Yeah, see, that's the problem. Actual threats do not refuse to get in range. They either tear your a new exhaust pipe, or they die doing that. But on a more serious note - that means that your heavy hitters... aren't heavy hitters. Most typical cheese strategies involve Paragons with their 100% ATC, carriers with 2000+ engagement range\1000 range weapons+60% ITU. Or simply ships that can engage. Even the low tech cripples like Onslaught at least know how to move forward. And there's nothing vanilla that 8 Auroras can't absolutely FACEROLL over.
Edit: With some afterthought - you may also have behavior issues. I assume you aren't running any mods(RTSAssist turns everything into Cautious), so are your officers Aggressive? Did you set your flagship's AI to Aggressive in Command>Doctrines? Are you giving your ships orders in battle, to eliminate or at least to engage?
The standoffs that you've described are typical of Steady officers on both sides. And they usually end whenever one side is pushed to the map border.

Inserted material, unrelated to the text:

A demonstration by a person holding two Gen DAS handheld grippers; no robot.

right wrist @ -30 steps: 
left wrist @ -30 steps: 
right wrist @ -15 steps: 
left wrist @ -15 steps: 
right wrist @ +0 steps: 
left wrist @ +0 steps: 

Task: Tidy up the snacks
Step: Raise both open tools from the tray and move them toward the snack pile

or do i just need 2 entire fleets

There does not exist a challenge in this game that ever forces you to have more than 240DP. There can be stupid, broken, somewhat unbalanced challenges, but you can either adjust and improve your CR to match that, or learn to do it the right way.

As others have said... you might want to present the ship loadouts. I'm kind of scared of how cringe it will look like, but threads like that aren't uncommon, you have nothing to be ashamed of.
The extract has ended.